Concealing Circumbinary Planets with Tidal Shrinkage

TL;DR

This paper investigates how tidal circularization and shrinkage of stellar binaries can hide existing circumbinary planets from detection, explaining the absence of planets around very short-period binaries.

Contribution

It demonstrates through population synthesis that tidal processes can obscure transiting circumbinary planets around short-period binaries, revealing a potential bias in current detection methods.

Findings

Short-period binaries likely formed with high eccentricities and periods >6 days.

Tidal circularization can shrink binaries to <7 days, losing transiting planets.

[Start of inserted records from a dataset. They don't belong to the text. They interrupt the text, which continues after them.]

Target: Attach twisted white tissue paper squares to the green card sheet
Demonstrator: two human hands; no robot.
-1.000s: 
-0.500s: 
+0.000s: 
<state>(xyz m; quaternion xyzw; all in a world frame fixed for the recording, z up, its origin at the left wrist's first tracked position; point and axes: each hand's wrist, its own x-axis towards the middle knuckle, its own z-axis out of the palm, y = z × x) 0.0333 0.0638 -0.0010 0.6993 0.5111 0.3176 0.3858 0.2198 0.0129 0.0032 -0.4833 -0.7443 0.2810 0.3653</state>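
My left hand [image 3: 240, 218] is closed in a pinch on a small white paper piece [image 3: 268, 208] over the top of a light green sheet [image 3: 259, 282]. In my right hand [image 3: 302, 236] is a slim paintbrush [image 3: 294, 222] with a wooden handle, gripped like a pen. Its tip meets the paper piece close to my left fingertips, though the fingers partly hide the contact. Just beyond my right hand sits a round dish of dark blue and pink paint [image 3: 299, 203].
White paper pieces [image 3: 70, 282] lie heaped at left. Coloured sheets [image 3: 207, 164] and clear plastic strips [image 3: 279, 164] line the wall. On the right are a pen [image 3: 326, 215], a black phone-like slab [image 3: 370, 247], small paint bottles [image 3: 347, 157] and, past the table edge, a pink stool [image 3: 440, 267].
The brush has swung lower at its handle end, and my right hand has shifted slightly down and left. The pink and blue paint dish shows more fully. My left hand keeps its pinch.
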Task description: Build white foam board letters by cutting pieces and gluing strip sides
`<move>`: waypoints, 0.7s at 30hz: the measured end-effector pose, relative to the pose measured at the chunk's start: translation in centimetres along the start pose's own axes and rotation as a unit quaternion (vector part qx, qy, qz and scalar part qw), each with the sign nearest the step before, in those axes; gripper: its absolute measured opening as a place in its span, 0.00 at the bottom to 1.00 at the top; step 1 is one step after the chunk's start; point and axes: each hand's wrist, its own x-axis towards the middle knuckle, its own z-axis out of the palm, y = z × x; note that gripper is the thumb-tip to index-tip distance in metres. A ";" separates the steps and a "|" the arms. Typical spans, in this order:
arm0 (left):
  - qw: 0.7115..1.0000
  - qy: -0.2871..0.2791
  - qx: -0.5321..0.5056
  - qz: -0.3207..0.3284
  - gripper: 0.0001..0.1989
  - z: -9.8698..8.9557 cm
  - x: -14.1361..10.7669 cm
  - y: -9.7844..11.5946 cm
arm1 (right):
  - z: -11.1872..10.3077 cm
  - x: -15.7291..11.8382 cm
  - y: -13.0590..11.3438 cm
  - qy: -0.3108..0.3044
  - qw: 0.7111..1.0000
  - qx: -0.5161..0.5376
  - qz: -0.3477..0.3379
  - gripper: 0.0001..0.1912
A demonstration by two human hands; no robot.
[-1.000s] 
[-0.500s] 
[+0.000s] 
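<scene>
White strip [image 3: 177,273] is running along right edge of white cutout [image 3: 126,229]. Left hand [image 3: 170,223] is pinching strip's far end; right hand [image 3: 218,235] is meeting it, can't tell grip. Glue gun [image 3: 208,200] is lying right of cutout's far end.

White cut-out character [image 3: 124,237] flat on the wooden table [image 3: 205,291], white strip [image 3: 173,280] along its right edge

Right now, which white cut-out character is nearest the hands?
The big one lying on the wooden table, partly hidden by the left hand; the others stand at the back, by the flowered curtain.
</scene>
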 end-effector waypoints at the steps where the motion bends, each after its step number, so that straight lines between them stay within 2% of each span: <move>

A population of wide-separation, non-transiting planets around tight binaries is predicted.

Abstract

Of the 14 transiting planets that have been detected orbiting eclipsing binaries ('circumbinary planets'), none have been detected with stellar binary orbital periods shorter than 7 days, despite such binaries existing in abundance. The eccentricity-period data for stellar binaries indicates that short-period ($< 7$ day) binaries have had their orbits tidally circularized. We examine here to what extent tidal circularization and shrinkage can conceal circumbinary planets, i.e. whether planets actually exist around short-period binaries, but are not detected because their transit probabilities drop as tides shrink the binary away from the planet. We carry out a population synthesis by initializing a population of eccentric stellar binaries hosting circumbinary planets, and then circularizing and tightening the host orbits using stellar tides. To match the circumbinary transit statistics, stellar binaries must form with eccentricities $\gtrsim$ 0.2 and periods $\gtrsim$ 6 days, with circumbinary planets emplaced on exterior stable orbits before tidal circularization; moreover, tidal dissipation must be efficient enough to circularize and shrink binaries out to $\sim$6-8 days. The resultant binaries that shrink to sub-7-day periods no longer host transiting planets. However, this scenario cannot explain the formation of nearly circular, tight binaries, brought to their present sub-seven-day orbits from other processes like disk migration. Still, tidal shrinkage can introduce a bias against finding transiting circumbinary planets, and predicts a population of KIC 3853259 (AB)b analogs consisting of wide-separation, non-transiting planets orbiting tight binaries.